3 Motion Blur Formulation in Light Field

A pixel in a 4D light field has four coordinates, i.e. (xy) for spatial and (uv) for angular coordinates. A light field can be interpreted as a set of \(u\times v\) multi-view images with narrow baseline, which are often called sub-aperture images [22]. Throughout this paper, a sub-aperture image is represented as \(I(\mathbf {x},{\mathbf {u}})\) where \(\mathbf {x}=(x,y)\) and \(\mathbf {u}=(u,v)\). For each sub-aperture image, the blurred image \(B(\mathbf {x},{\mathbf {u}})\) is the average of the sharp images \({I}_{t}(\mathbf {x},{\mathbf {u}})\) during the shutter open over \([t_0 , t_1]\) as follows:

$$\begin{aligned} B(\mathbf {x},{\mathbf {u}}) = \int _{t_0}^{t_1} {I}_{t}(\mathbf {x},{\mathbf {u}}) dt. \end{aligned}$$
(1)

Following the blur model of [24, 26], we approximate all the blurred sub-aperture images by projecting a single latent image with 3D rigid motion. We choose the center-view (\(\mathbf {c}\)) of sub-aperture images and the middle of the shutter time (\(t_r\)) as the reference angular position and the time stamp of the latent image. With above notations, the pixel correspondence from each sub-aperture image to the latent image \(I_{t_r}(\mathbf {x},\mathbf {c})\) is expressed as follows:

$$\begin{aligned} {I}_{t}(\mathbf {x},{\mathbf {u}})={I}_{t_r}(w_{t}(\mathbf {x},\mathbf {u}),{\mathbf {c}}), \end{aligned}$$
(2)

where

$$\begin{aligned} w_{t}(\mathbf {x},\mathbf {u})=\Pi _{\mathbf {c}}(\mathrm {P}^{\mathbf {c}}_{t_r}(\mathrm {P}^{\mathbf {u}}_{t})^{\scriptscriptstyle -1}\Pi ^{\scriptscriptstyle -1}_{\mathbf {u}}(\mathbf {x},D_{t}(\mathbf {x},\mathbf {u}))). \end{aligned}$$
(3)

\(w_{t}(\mathbf {x},\mathbf {u})\) computes the warped pixel position from \(\mathbf {u}\) to \(\mathbf {c}\), and from t to \(t_r\). \(\Pi _{\mathbf {c}}\), \(\Pi ^{\scriptscriptstyle -1}_{\mathbf {u}}\) are the projection and back-projection function between the image coordinate and the 3D homogeneous coordinate using the camera intrinsic parameters. Matrices \(\mathrm {P}^{\mathbf {c}}_{t_r}\) and \(\mathrm {P}^{\mathbf {u}}_{t}\in SE(3)\) denote the 6-DOF camera pose at the corresponding angular position and the time stamp. \(D_{t}(\mathbf {x},\mathbf {u})\) is the depth map at the time stamp t.

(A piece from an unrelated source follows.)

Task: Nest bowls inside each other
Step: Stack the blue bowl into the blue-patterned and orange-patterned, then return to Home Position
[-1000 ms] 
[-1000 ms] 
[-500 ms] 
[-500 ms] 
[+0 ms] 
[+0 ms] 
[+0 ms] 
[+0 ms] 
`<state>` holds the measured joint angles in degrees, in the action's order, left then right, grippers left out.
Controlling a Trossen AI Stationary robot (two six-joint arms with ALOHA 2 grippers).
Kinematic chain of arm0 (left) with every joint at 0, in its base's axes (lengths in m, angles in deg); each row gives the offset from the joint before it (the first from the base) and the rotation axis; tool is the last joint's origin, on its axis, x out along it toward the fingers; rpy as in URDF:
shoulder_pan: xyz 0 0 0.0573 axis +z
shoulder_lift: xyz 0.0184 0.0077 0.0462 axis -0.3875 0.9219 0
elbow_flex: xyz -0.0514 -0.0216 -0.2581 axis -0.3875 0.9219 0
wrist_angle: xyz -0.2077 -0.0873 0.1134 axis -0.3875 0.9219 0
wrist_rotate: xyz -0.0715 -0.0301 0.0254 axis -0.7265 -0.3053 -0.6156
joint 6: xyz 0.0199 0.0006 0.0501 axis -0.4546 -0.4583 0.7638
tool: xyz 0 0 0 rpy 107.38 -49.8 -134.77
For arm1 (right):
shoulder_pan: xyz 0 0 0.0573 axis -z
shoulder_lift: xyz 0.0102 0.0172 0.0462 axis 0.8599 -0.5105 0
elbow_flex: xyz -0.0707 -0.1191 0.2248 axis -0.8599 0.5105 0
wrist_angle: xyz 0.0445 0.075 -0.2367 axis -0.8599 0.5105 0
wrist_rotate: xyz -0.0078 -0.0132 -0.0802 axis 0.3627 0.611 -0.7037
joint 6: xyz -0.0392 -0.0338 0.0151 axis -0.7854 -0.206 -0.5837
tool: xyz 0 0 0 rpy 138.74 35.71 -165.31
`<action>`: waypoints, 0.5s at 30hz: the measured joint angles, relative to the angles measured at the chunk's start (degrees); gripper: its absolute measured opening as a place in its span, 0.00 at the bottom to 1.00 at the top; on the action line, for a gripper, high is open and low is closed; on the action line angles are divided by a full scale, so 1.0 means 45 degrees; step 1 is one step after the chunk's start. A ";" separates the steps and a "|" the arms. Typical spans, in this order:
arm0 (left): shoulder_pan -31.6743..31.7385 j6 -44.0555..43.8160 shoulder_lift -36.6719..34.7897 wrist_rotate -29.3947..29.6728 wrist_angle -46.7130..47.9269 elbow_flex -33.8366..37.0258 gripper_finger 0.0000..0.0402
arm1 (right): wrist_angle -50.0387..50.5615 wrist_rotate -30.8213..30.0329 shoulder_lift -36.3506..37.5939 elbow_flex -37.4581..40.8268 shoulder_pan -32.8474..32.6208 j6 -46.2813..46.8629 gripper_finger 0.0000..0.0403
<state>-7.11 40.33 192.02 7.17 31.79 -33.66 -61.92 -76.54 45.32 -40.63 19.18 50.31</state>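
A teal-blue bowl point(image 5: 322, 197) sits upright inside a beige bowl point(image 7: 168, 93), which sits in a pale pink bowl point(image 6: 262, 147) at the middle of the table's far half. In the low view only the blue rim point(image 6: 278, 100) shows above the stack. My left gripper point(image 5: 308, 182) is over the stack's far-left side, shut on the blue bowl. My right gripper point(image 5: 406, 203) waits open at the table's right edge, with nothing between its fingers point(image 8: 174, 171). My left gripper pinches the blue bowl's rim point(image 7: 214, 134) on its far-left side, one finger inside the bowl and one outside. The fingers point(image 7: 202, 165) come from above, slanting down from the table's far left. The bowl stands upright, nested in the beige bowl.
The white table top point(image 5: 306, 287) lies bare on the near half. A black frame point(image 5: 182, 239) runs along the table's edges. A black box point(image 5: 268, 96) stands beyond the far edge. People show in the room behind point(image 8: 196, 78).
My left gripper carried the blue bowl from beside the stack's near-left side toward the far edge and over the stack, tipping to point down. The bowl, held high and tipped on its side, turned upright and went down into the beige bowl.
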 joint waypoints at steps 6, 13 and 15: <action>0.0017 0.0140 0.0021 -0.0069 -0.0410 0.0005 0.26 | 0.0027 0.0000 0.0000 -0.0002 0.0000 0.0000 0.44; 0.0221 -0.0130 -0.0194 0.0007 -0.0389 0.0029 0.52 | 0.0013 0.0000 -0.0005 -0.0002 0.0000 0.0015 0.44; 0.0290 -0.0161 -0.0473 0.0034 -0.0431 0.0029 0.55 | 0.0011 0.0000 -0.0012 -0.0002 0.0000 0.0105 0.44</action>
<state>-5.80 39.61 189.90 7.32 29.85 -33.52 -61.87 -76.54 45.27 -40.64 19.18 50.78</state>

In the proposed model, the blur operator \(\Psi (\cdot )\) is defined by approximating the integral in (1) as a finite sum as follows:

$$\begin{aligned} B(\mathbf {x},\mathbf {u})\approx (\Psi \circ I)(\mathbf {x},\mathbf {u}), \end{aligned}$$
(4)

where

$$\begin{aligned} (\Psi \circ I)(\mathbf {x},\mathbf {u}) = \frac{1}{M}\sum ^{M-1}_{m=0}I_{t_r}(w_{t_m}(\mathbf {x},\mathbf {u}), \mathbf {c}). \end{aligned}$$
(5)

In (5), \(t_m\) is \(m_{th}\) uniformly sampled time stamp during the interval \([t_0,t_1]\).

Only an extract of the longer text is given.